FOREIGN AFFAIRS

The Next Arab Challenge

Two years after the Middle East revolts, the Obama administration has mounted no real effort to understand the dynamics of political Islam.

Updated: March 15, 2013 | 4:16 p.m.
March 14, 2013 | 8:20 p.m.

A democratic uprising replaced Egypt’s government with the Muslim Brotherhood. (AP Photo/Tara Todras-Whitehill)

Ibrahim el-Houdaiby is exactly the sort of man the United States needs on its side these days. A 29-year-old graduate of the American University in Cairo, he is one of the firebrands who decamped to Tahrir Square, and he now opposes rule by both the Muslim Brotherhood and the Egyptian military. Houdaiby is an Islamist, not a Jeffersonian democrat. He believes passionately in sharia, or religious law, and the “totality of Islam” in governing the lives of believers like himself. In fact, he is Islamist royalty: His great-grandfather Hassan el-Houdaiby was once the brotherhood’s supreme leader, and his grandfather held the same post. But last year, young el-Houdaiby left the brotherhood in protest. Now he preaches a new, open kind of Islamism—one that doesn’t impose anything “against the will of the people.”

Ibrahim el-Houdaiby, who is trying to keep the original spirit of the Arab Spring alive, is what Americans might call a “good Islamist.” Consider, by contrast, Mokhtar Belmokhtar of Algeria. He, like Houdaiby, was a leader inspired and empowered by the political chaos of revolution. But Belmokhtar, 40, who may have died recently at the hands of Chadian troops, might be deemed a “bad Islamist.” Nobody paid much attention to him until he organized a raid on a BP gas facility in January that resulted in the deaths of 37 hostages. He is part of the terrorist “Pandora’s box” (Hillary Rodham Clinton’s description) that opened up in North Africa, Syria, Yemen, and other places where the autocrats have been ousted. And he is more proof—joining the agitators who killed the U.S. ambassador to Libya, in Benghazi, on Sept. 11, 2012—that al-Qaida keeps generating new cells, like dragon’s teeth.

The protesters who ousted or threatened Arab dictators in the past two years—their uprisings have been euphemized as a “Spring,” like so many other democratic movements—have not produced governments that are channeling Western ideals of secular democracy. They are yielding, instead, to a new power elite who believe in some form of political Islam (a concept alien to the West), whether by vote or by force. Now the West will face new interlocutors there—reductively speaking: good Islamists and bad Islamists. And American strategists, until now, have done a very poor job of figuring out which are which, and what to do about them.

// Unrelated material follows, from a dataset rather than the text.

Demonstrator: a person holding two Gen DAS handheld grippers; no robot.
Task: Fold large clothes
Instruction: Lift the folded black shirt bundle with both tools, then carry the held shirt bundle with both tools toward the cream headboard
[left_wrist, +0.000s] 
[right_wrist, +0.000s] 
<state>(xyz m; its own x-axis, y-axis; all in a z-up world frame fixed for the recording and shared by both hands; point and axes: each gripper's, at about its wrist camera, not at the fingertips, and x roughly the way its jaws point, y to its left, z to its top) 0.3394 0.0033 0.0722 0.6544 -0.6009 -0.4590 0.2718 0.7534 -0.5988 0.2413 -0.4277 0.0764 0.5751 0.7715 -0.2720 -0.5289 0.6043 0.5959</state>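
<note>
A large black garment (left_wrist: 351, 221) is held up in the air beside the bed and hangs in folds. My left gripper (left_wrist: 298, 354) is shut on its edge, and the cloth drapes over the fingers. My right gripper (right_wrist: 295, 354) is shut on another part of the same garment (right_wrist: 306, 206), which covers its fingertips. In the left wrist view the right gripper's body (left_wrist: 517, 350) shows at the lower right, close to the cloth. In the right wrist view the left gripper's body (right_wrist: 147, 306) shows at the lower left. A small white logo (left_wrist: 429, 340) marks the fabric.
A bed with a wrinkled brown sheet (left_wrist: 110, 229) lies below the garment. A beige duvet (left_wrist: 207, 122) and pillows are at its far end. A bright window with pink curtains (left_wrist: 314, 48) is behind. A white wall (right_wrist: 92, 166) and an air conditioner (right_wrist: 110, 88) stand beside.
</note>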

Shocked by the abruptness of the uprisings, the Obama administration has responded fitfully for two years, mostly improvising. First, it defended its old autocratic allies, such as Egypt’s Hosni Mubarak and Yemen’s Ali Saleh. Then it moved to championing the young secularists in the street, with visions of liberal democracy that now look as naive as the visions of the George W. Bush-era neoconservatives. More recently, after the election of Muslim Brotherhood leader Mohamed Morsi in Egypt, the administration has lurched in yet another direction, embracing the Islamist president and the Brotherhood, even to the exclusion of secularists, says Michele Dunne of the Atlantic Council.

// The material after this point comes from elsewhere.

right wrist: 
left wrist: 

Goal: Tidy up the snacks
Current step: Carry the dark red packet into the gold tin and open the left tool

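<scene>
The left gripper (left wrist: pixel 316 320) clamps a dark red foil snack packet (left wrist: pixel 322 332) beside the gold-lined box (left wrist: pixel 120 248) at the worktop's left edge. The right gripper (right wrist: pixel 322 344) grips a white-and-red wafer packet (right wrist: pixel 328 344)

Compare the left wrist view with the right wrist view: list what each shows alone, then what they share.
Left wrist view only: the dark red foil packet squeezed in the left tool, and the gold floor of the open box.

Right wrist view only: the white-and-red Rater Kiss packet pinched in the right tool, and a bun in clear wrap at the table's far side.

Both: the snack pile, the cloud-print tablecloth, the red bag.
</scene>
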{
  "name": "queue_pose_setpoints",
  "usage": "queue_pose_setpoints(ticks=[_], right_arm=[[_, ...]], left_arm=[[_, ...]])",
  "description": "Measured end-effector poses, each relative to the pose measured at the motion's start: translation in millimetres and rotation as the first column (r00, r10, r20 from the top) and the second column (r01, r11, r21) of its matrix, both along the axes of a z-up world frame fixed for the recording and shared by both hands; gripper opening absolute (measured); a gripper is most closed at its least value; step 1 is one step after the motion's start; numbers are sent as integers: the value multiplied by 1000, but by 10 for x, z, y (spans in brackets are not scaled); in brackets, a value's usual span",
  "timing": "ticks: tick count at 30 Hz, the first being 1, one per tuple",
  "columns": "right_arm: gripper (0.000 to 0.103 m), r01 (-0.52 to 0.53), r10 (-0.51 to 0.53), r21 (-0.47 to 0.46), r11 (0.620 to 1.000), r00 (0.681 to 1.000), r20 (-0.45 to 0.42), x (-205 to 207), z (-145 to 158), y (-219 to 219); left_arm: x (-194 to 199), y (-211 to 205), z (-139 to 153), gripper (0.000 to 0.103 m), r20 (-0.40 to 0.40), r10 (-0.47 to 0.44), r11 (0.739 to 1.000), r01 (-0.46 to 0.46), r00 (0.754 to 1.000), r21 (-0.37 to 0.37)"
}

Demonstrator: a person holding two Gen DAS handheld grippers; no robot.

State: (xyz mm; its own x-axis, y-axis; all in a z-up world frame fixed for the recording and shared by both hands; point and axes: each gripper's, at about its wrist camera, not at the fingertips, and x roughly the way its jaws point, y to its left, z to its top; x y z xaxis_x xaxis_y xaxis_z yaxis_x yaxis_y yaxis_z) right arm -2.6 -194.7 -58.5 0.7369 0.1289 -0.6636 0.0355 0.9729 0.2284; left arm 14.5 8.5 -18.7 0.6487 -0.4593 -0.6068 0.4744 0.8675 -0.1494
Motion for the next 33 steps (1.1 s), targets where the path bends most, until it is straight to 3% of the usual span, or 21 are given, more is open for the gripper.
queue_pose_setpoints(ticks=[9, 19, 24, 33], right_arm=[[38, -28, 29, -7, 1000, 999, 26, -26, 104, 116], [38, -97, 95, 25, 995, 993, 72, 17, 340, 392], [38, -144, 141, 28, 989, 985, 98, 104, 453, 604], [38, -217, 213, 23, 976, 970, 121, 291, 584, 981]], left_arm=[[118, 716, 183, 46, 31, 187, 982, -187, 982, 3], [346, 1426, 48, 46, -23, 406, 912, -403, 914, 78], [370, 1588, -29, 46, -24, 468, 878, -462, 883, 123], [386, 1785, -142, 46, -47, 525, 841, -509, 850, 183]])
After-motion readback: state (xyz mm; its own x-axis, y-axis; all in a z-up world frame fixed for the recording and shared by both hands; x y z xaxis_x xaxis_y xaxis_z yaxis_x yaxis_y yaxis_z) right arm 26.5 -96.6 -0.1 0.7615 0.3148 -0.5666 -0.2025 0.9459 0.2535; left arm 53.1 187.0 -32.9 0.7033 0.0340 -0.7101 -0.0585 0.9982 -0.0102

What Dunne and other experts would like to see instead is a steadier policy based on set principles—beginning with “tough love” for Morsi after his recent efforts to crush protest. “Washington’s response to this crisis has largely been business as usual,” Dunne and Robert Kagan wrote in The Washington Post recently. “Just as the United States once clung to Mubarak, the Obama administration has hewed closely to Morsi, offering a visit to Washington and continuing to deliver the annual $1.3 billion in military assistance, including a recent shipment of F-16 aircraft.” In an interview, Dunne adds, “We always seem to be attaching ourselves to individual, small groups of people, ruling cliques.” The better approach is to stand up for standards, principles, and a proper system of government—and try to make it stick by frankly tying U.S. economic support to democratic progress.

On the eve of Barack Obama’s first trip to the region as a second-term president, this is not happening with any consistency. Instead, Obama appears to be approaching Morsi in much the same shallow, realpolitik way he once dealt with Mubarak—seeking to cultivate a friendly government-to-government alliance, paying lip service to democracy and human rights, but essentially leaving Egypt’s internal chaos to sort itself out. In so doing, the United States may be sacrificing future natural allies among the secularists, and leaving important developments in the region to chance when it could influence them with smart policies. “You [in the U.S.] have supported … military rule, and now you are supporting a religious rule just because it serves your interests,” Gameela Ismail, a spokeswoman for the main secular alternative to the Muslim Brotherhood, told The Wall Street Journal recently. In Turkey, Obama blithely looks the other way as President Recep Erdogan and his Islamist Justice and Development Party strong-arm the Turkish judiciary, says Reuel Marc Gerecht, a conservative expert in the Middle East and a former CIA analyst.